Apply MinMaxScaler on multiple columns in PySpark

Question

I want to apply MinMaxScalar of PySpark to multiple columns of PySpark data frame df. So far, I only know how to apply it to a single column, e.g. x.

from pyspark.ml.feature import MinMaxScaler

pdf = pd.DataFrame({'x':range(3), 'y':[1,2,5], 'z':[100,200,1000]})
df = spark.createDataFrame(pdf)

scaler = MinMaxScaler(inputCol="x", outputCol="x")
scalerModel = scaler.fit(df)
scaledData = scalerModel.transform(df)

What if I have 100 columns? Is there any way to do min-max scaling for many columns in PySpark?

Update:

Also, how to apply MinMaxScalar on integer or double values? It throws the following error:

java.lang.IllegalArgumentException: requirement failed: Column length must be of type struct&lt;type:tinyint,size:int,indices:array&lt;int&gt;,values:array&lt;double&gt;&gt; but was actually int.

Mohamed Ali JAMAOUI · Accepted Answer · 2020-02-18T14:20:52.560

Question 1:

How to change your example to run properly.
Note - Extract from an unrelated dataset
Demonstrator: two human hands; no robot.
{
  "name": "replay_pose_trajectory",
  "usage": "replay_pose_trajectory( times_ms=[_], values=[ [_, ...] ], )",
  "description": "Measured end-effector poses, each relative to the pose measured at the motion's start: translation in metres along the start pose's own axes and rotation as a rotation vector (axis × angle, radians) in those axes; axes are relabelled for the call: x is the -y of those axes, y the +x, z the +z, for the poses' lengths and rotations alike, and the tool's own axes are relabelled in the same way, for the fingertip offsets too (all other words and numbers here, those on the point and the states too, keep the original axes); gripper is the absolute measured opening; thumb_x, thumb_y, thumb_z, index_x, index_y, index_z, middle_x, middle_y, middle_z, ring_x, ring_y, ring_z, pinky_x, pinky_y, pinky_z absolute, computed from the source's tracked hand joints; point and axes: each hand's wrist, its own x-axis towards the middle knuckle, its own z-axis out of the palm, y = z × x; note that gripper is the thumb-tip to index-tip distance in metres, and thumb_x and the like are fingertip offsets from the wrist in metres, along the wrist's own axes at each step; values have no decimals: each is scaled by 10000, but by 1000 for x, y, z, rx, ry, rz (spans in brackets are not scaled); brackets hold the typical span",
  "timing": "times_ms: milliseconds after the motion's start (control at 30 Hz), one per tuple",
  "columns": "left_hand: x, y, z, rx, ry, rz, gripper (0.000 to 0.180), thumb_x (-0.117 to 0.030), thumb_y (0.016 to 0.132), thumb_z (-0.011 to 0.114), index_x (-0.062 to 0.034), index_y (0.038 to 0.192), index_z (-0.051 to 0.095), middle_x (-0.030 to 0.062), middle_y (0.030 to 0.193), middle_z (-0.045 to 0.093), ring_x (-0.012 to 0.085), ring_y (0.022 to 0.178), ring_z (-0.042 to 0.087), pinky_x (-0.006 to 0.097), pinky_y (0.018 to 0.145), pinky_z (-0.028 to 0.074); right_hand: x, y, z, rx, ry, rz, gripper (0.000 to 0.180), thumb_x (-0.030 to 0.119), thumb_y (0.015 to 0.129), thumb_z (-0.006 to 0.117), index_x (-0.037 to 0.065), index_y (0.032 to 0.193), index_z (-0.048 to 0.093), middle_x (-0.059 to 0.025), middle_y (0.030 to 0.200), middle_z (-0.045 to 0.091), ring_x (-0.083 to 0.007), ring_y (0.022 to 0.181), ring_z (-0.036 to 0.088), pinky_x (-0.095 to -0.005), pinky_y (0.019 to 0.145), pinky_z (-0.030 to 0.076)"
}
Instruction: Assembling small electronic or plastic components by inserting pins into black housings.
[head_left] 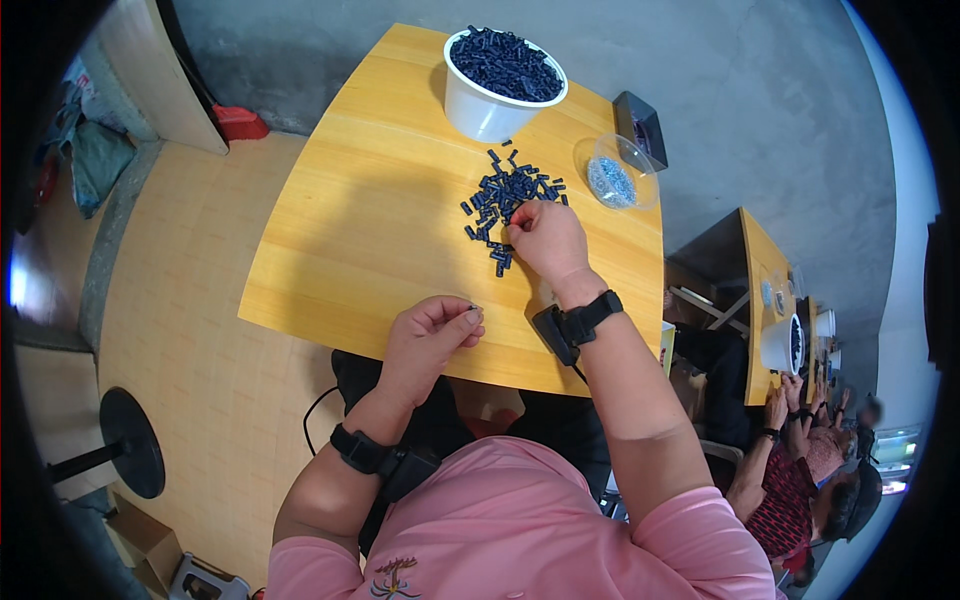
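Item: sorting step, I judge. My right hand [545, 238] pinches into the dark parts pile [505, 205] mid-counter; left hand [432, 335], near edge, pinches one small part [472, 307]. Next calls for mating both.

The yellow wooden table [340, 230] carries a white bowl [487, 108], loose dark pieces [505, 200], a clear dish [618, 172] and a black box [640, 122].

A small assembly workroom, by the look of it: bare concrete wall [760, 90], rows of plain wooden worktops [350, 240], each carrying a white tub [485, 110] of small dark parts, with other workers [800, 470] seated at the next worktop [760, 290].
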Motion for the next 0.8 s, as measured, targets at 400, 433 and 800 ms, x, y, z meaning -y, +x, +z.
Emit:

You need to prepare the data as a vector for the transformers to work.

from pyspark.ml.feature import MinMaxScaler
from pyspark.ml import Pipeline
from pyspark.ml.linalg import VectorAssembler

pdf = pd.DataFrame({'x':range(3), 'y':[1,2,5], 'z':[100,200,1000]})
df = spark.createDataFrame(pdf)

assembler = VectorAssembler(inputCols=["x"], outputCol="x_vec")
scaler = MinMaxScaler(inputCol="x_vec", outputCol="x_scaled")
pipeline = Pipeline(stages=[assembler, scaler])
scalerModel = pipeline.fit(df)
scaledData = scalerModel.transform(df)

Question 2:

To run MinMaxScaler on multiple columns you can use a pipeline that receives a list of transformation prepared with with a list comprehension:

from pyspark.ml import Pipeline
from pyspark.ml.feature import MinMaxScaler
columns_to_scale = ["x", "y", "z"]
assemblers = [VectorAssembler(inputCols=[col], outputCol=col + "_vec") for col in columns_to_scale]
scalers = [MinMaxScaler(inputCol=col + "_vec", outputCol=col + "_scaled") for col in columns_to_scale]
pipeline = Pipeline(stages=assemblers + scalers)
scalerModel = pipeline.fit(df)
scaledData = scalerModel.transform(df)

Check this example pipeline in the official documentation.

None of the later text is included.